Determining whether it was safe to inhibit this enzyme in humans came from the first description in the world in 2014, when a child was born with mutations that neutralize GO; except for an abnormal laboratory test, he is healthy without liver or kidney disease. Frischberg suggested that enzyme inhibition may serve as an effective drug treatment for the disease. This publication was the opening shot for drug trials and the clinical trial recently published in the New England Journal of Medicine under the title “Lumasiran, an RNAi Therapeutic for Primary Hyperoxaluria Type 1.”
SZMC’s Child Nephrology Institute is Israel’s largest tertiary center for the treatment of children with end-stage renal disease who need dialysis treatment and treats many children whose parents are first cousins and handed down genetic diseases to their children (consanguinity). The Type 1 disease has been diagnosed only in Arabs, but there are other types that have been found in Jews of North African origin.
Thanks to SZMC’s extensive experience gained in researching the disease, it was selected as the first hospital in the country for the study. Following the Phase 2 trial that included 20 patients with the disease worldwide (five of them at SZMC) and indicated the efficacy of the drug in reducing urinary oxalate excretion, a follow-up Phase 3 study was initiated to include 39 patients over the age of six whose disease was genetically confirmed and suffered from moderate chronic kidney disease.
Subjects were divided into two groups: 13 participants received a placebo shot, and 26 received the real drug as a shot under the skin, once a month for three months and then once every three months. At the end of the first six months, patients on the placebo began receiving the experimental drug. Already during the first six months, there was a sign of a decline in kidney-stone formation events and an improvement in kidney calcification. Renal function was preserved. The drug was found to be safe, with the only side effect a mild reaction (at the injection site that passed within a few hours.
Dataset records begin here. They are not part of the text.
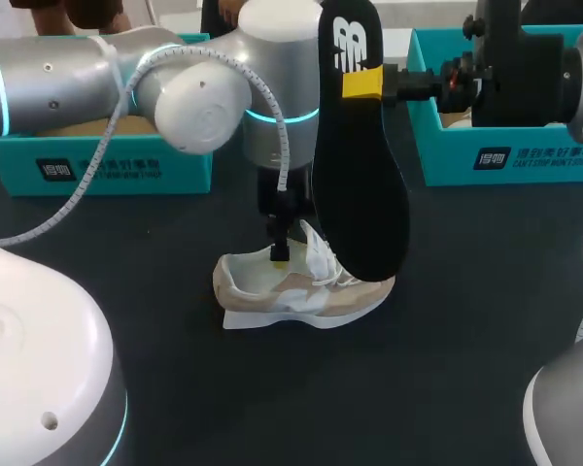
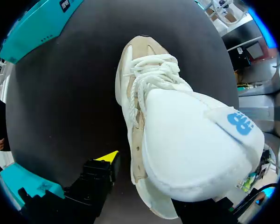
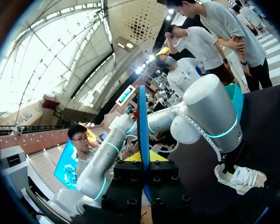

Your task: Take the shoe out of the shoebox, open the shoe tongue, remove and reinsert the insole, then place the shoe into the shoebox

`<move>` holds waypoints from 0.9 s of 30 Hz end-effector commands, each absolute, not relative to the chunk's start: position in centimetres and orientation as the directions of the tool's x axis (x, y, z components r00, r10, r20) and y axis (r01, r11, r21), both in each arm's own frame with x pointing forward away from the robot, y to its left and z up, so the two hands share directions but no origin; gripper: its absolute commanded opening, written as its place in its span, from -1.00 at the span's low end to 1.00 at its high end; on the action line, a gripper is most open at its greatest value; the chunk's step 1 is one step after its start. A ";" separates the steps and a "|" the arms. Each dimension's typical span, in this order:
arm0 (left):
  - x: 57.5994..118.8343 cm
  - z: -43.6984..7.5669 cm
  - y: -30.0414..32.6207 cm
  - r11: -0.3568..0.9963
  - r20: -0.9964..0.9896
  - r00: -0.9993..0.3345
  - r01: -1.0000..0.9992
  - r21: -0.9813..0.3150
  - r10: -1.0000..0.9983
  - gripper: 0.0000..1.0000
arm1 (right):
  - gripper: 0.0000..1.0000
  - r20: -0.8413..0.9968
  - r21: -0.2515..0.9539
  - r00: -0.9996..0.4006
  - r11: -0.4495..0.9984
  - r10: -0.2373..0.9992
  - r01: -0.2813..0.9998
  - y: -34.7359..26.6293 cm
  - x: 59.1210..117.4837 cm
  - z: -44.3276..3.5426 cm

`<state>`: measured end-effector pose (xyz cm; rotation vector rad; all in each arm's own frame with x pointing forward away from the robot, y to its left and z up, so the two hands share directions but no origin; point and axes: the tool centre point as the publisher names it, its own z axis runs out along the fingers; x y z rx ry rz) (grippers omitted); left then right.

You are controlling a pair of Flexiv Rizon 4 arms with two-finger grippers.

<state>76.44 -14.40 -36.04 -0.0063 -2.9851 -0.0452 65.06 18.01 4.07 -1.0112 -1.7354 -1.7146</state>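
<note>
The right tool (image 1: 362,83) pinches the thin, probably floppy insole (image 1: 361,184) near its heel; left tool (image 1: 279,254) at the shoe (image 1: 296,293), grip unclear.

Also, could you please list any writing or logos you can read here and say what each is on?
Insole: white logo mark, a brand, not quoted.
Shoe tongue: blue logo mark, likewise.
Left shoebox: white emblem and print, too small to read reliably.
Right shoebox: same print, also too small.
No numbers visible.
</note>
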 end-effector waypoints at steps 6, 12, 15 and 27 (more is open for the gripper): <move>76.5 -37.7 -15.3 1.000 0.168 -0.986 0.003 0.003 0.003 0.03 | -1.00 0.783 0.616 -0.601 -0.068 0.162 0.785 18.2 65.1 4.0; 76.4 -38.4 -15.6 1.000 0.177 -0.984 -0.004 -0.002 -0.003 -0.14 | -1.00 0.783 0.616 -0.601 -0.068 0.162 0.785 18.2 65.1 4.0; 76.3 -38.6 -15.8 1.000 0.192 -0.981 -0.004 -0.008 -0.002 -0.36 | -1.00 0.783 0.616 -0.601 -0.068 0.162 0.785 18.2 65.1 4.0; 75.6 -39.3 -15.7 0.999 0.299 -0.953 0.047 -0.015 0.049 -1.00 | -1.00 0.783 0.616 -0.601 -0.068 0.162 0.785 18.2 65.1 4.0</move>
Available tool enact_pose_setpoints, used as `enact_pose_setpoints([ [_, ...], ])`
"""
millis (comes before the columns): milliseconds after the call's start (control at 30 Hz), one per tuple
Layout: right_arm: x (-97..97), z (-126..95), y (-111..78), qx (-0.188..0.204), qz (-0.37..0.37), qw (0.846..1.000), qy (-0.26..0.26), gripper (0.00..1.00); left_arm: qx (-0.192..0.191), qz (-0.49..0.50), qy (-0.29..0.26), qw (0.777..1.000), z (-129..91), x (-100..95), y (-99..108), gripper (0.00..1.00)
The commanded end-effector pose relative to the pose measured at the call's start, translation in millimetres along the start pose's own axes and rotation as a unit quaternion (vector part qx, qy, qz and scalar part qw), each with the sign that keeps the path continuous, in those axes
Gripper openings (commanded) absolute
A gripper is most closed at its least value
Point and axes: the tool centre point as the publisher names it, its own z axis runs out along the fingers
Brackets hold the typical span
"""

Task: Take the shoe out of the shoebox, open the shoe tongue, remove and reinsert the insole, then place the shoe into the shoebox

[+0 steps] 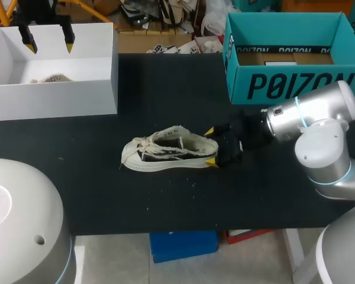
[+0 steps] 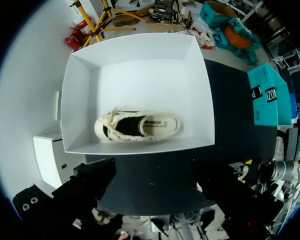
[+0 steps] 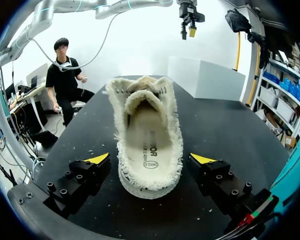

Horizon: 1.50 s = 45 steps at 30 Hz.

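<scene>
A cream canvas shoe [image 1: 168, 151] lies upright on the black table [image 1: 254, 195], toe to the left, with its tongue folded forward and the printed insole [image 3: 149, 145] showing. My right gripper [image 1: 210, 146] stands open around the heel. In the right wrist view its yellow-tipped fingers [image 3: 97, 159] flank the shoe [image 3: 147, 125] with small gaps on both sides. The white shoebox [image 1: 53, 97] sits at the back left. My left gripper [image 1: 48, 42] hangs open above it, holding nothing. In the left wrist view a second matching shoe [image 2: 137, 126] lies inside that box [image 2: 140, 75].
An open teal box [image 1: 290, 86] stands at the back right, just beyond my right arm [image 1: 302, 118]. Bare black tabletop lies in front of the shoe and between the two boxes.
</scene>
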Motion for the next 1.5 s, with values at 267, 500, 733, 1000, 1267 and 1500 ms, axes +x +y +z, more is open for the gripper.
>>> enact_pose_setpoints([
  [267, -3.9, 15, -3.5, -0.004, 0.003, 1.000, 0.004, 1.00, -0.001, 0.000, 0.000, 1.000, 0, 0.0, 0, 1.00],
  [500, -5.7, 21, -2.8, -0.006, 0.003, 1.000, 0.004, 1.00, -0.001, 0.000, 0.000, 1.000, 0, 0.0, 0, 1.00],
  [733, -5.9, 24, -3.3, 0.006, 0.004, 1.000, 0.004, 0.00, -0.001, 0.000, 0.000, 1.000, 0, 0.0, 0, 1.00],
  [1000, -5.9, 24, -3.3, 0.006, 0.004, 1.000, 0.004, 0.00, -0.002, 0.004, -0.021, 1.000, -6, 11.9, 5, 1.00],
  [1267, -5.9, 24, -3.3, 0.006, 0.004, 1.000, 0.004, 0.00, -0.029, -0.030, -0.091, 0.995, -14, 60.7, 34, 1.00],
  [1500, -5.9, 24, -3.3, 0.006, 0.004, 1.000, 0.004, 0.00, -0.039, -0.039, -0.103, 0.993, -11, 103.7, 76, 1.00],
])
“Meanwhile, data are accumulating that the drug is effective and safe even in children aged from birth to six years. This is the first trial for using this technology in young children,” he concluded. At the same time, an experiment was done in patients already undergoing kidney dialysis. This is definitely a breakthrough in treating disease with severe disease and high mortality, using groundbreaking technology, and early treatment will prevent deterioration in kidney function and eliminate the need for dialysis.”